This is an exercise of Gathmann's Algebraic Geometry.
Show that the regular functions on an open subset $U$ of an affine variety $X$ are the polynomials on $A(X)$, if $A(X)$ is a UFD and $U$ is the complement of an irreducible subvariety of codimension at least 2 in $X$.
There was an example showing that regular functions on $U=A^2\backslash\{0\}$ are polynomials. I am trying to use the same idea in that example.
Let $V\subsetneq V_0 \subsetneq V_1 \subset X$ be a chain of irreducible varieties.
Let $\phi$ be a regular function on $U$.
My idea is: if we can find two irreducible functions $f_1, f_2$ such that $V\subsetneq V(f_1), V\subsetneq V(f_2)$, then
$\phi=\frac{g_1}{f_1^n}$ on $D(f_1)$ and $\phi=\frac{g_2}{f_2^m}$ for some $g_1,g_2\in A(X)$ and $m,n\in N$.
($D(f)$ here means the distinguished open subset of $f$ in $X$, i.e., the set where $f$ is not equal to $0$ in $X$.)
Suppose $f_1$ does not divide $g_1$, $f_2$ does not divide $g_2$.

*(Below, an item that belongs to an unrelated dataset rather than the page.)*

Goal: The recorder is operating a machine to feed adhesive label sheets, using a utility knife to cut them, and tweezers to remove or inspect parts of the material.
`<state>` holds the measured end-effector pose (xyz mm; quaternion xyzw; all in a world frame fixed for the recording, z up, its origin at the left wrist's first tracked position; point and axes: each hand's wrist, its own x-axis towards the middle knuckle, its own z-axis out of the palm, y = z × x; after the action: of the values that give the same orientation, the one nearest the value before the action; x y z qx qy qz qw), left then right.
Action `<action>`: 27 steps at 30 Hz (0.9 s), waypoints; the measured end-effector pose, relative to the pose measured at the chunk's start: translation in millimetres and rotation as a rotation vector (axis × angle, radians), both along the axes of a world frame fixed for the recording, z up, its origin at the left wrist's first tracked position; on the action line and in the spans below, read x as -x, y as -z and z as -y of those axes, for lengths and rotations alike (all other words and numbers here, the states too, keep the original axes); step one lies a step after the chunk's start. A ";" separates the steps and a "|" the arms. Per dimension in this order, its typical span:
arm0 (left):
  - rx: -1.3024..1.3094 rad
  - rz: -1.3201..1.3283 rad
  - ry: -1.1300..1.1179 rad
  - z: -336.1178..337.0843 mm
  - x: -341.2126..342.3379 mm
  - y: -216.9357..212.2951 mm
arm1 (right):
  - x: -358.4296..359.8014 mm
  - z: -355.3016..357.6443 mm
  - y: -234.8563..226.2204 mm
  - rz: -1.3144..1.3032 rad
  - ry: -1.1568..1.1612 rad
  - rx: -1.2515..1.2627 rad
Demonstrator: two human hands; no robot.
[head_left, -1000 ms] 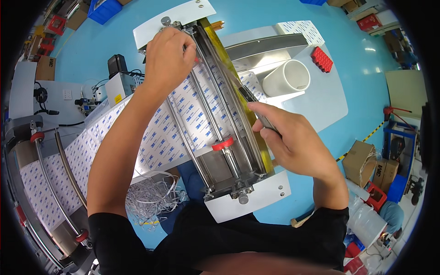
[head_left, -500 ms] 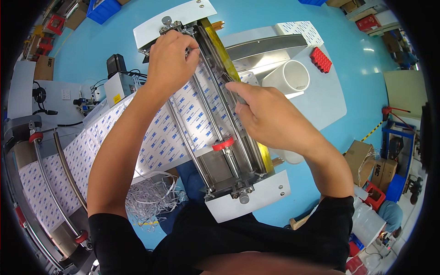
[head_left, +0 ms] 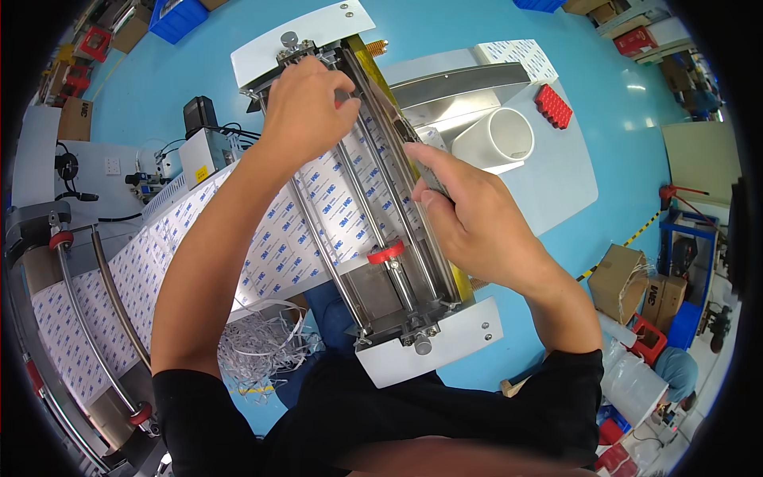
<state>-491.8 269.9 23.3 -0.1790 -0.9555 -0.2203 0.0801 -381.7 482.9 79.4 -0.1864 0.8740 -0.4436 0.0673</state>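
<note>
A roller machine with white end plates lies in front of me, its steel rods running from far to near. White sheet with blue print passes beneath the rods. At the far end, my left hand curls over the rods; a bit of red ring shows under its thumb. On the right side, my right hand grips a slim grey, knife-like tool, forefinger stretched along it toward the yellow-edged bar. Its tip is hard to make out. Another red ring sits near the rods' near end.
On the light table at right stand a white tube, a red ridged block and a printed stack. Shredded white strips hang at lower left. More rollers stand at far left.
My right hand has shifted slightly right and nearer to me, and more of the grey tool shows. My left hand has moved a little to the right, baring some red under it.
</note>
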 end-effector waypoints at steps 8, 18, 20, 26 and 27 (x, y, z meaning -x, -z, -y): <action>0.256 0.060 -0.105 -25.9 0.3 -12.2 | -9.3 -10.5 -6.6 0.100 0.032 0.033; 0.186 0.079 -0.016 -19.8 3.1 -2.2 | -14.2 -22.1 -6.8 0.170 0.065 0.068; 0.130 0.127 0.010 -16.1 3.7 -2.4 | -13.8 -23.4 -7.1 0.192 0.071 0.078; -0.011 0.057 0.008 -0.9 11.7 -7.6 | -14.8 -28.8 -7.0 0.190 0.083 0.106; -0.014 -0.003 0.001 0.0 12.3 -7.6 | -15.0 -29.4 -7.1 0.192 0.083 0.106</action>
<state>-504.1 269.9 30.9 -0.1795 -0.9537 -0.2269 0.0827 -366.6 512.3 86.5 -0.1100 0.8458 -0.5076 0.1220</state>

Then on $D(f_1)\cap D(f_2)$, we have $g_1f_2^m=g_2f_1^n$. Since $V(g_1f_2^m-g_2f_1^n)$ is closed, we also have $g_1f_2^m=g_2f_1^n$ on the closure of ${D(f_1)\cap D(f_2)}$ which is $X$. Then because of the irreducibility of $f_1,f_2$ and $A(X)$ is a UFD, we can prove that $m=n=0$. That proves that $\phi$ is a polynomial.
Sorry for the long post.
I'm not sure whether this is on the right track. Also I don't know how to show that I can find the irreducible $f_1, f_2$. Or they are probably not really irreducible, but product of linear factors. But how to state that in the proof? Any help would be appreciated!